[Start of section]

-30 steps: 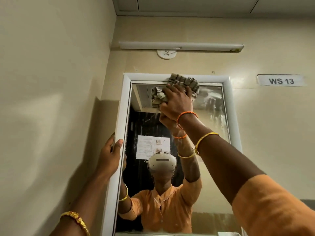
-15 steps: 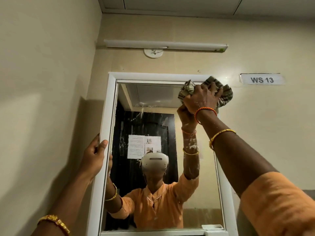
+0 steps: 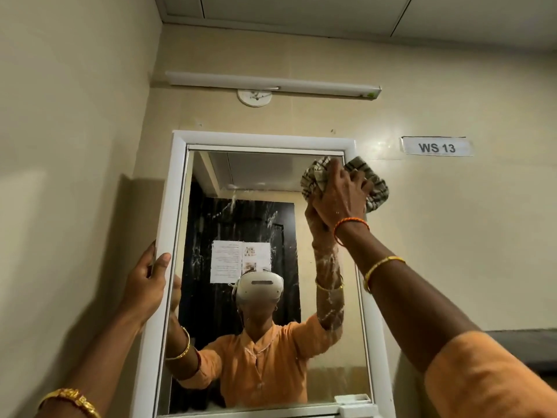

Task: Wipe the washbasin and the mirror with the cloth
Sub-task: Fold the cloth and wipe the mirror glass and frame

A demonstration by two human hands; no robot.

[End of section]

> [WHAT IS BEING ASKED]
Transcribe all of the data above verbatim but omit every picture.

> [SOLUTION TO THE PROBLEM]
-30 steps: 
-15 steps: 
+0 steps: 

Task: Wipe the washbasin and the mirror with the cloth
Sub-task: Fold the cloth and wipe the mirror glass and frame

A demonstration by two human hands; no robot.

Thus the exercise is complete.